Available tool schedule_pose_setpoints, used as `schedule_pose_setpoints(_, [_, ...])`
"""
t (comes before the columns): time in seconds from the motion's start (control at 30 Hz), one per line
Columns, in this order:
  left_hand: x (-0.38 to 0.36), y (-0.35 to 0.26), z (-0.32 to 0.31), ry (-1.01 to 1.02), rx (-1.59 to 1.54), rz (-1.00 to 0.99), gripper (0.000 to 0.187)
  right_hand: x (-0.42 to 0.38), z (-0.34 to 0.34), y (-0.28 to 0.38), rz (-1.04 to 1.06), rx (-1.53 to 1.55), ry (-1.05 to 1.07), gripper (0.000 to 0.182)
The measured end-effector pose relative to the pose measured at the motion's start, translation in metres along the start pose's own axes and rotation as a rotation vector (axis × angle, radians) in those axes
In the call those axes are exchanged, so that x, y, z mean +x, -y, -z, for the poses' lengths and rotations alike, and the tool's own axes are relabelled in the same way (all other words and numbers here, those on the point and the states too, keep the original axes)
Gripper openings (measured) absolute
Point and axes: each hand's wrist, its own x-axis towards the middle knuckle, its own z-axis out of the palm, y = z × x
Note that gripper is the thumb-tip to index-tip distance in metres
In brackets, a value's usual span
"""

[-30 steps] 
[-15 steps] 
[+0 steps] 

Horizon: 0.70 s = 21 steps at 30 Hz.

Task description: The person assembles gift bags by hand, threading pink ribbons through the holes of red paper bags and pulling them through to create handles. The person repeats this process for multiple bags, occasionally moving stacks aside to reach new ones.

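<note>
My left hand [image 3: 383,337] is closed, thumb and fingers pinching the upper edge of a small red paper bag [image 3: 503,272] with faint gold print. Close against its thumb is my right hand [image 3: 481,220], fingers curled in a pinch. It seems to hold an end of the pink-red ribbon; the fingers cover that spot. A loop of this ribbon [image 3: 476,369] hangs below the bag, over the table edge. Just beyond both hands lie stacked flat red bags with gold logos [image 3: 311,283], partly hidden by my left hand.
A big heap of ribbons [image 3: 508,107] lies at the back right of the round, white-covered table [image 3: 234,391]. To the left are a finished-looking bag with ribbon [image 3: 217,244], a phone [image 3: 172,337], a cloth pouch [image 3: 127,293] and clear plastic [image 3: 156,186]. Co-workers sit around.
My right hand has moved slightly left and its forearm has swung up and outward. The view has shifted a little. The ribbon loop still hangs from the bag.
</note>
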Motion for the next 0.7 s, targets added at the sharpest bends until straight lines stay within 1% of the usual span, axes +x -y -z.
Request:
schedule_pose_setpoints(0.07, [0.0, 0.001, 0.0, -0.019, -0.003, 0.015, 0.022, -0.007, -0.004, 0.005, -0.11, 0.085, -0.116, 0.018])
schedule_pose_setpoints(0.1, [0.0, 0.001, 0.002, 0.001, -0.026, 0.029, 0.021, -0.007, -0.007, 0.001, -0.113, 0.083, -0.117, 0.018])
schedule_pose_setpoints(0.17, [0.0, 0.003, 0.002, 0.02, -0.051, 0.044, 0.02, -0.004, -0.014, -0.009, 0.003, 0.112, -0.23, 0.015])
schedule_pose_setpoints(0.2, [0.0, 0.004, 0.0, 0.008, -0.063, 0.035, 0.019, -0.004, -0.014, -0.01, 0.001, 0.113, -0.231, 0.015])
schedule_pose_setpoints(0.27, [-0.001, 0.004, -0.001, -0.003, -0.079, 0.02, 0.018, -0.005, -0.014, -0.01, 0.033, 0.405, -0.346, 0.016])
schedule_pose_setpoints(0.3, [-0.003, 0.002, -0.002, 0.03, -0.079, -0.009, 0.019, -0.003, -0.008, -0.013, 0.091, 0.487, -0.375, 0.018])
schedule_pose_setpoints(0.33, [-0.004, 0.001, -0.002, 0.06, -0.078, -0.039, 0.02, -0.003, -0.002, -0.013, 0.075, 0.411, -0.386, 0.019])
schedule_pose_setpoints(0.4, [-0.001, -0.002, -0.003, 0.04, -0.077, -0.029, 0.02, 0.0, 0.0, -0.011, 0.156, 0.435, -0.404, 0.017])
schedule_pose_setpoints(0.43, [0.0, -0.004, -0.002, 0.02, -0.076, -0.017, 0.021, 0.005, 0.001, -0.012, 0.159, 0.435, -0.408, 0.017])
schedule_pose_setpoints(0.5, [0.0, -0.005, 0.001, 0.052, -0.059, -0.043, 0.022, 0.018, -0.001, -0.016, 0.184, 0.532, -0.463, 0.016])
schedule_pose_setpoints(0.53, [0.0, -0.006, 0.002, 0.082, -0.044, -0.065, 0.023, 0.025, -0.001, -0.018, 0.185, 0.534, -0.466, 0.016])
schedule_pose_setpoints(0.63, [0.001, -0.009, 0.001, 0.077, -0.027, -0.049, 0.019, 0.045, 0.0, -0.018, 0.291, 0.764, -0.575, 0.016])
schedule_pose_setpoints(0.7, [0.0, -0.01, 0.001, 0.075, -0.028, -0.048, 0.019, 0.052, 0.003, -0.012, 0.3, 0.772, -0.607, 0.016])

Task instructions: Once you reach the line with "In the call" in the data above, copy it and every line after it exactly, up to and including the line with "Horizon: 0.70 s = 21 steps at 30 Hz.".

Response area:
In the call those axes are exchanged, so that x, y, z mean +x, -y, -z, for the poses' lengths and rotations alike, and the tool's own axes are relabelled in the same way (all other words and numbers here, those on the point and the states too, keep the original axes)
Gripper openings (measured) absolute
Point and axes: each hand's wrist, its own x-axis towards the middle knuckle, its own z-axis out of the palm, y = z × x
Note that gripper is the thumb-tip to index-tip distance in metres
In brackets, a value's usual span
"""

[-30 steps] 
[-15 steps] 
[+0 steps] 

Horizon: 0.70 s = 21 steps at 30 Hz.

The exercise is done, and no more output is needed.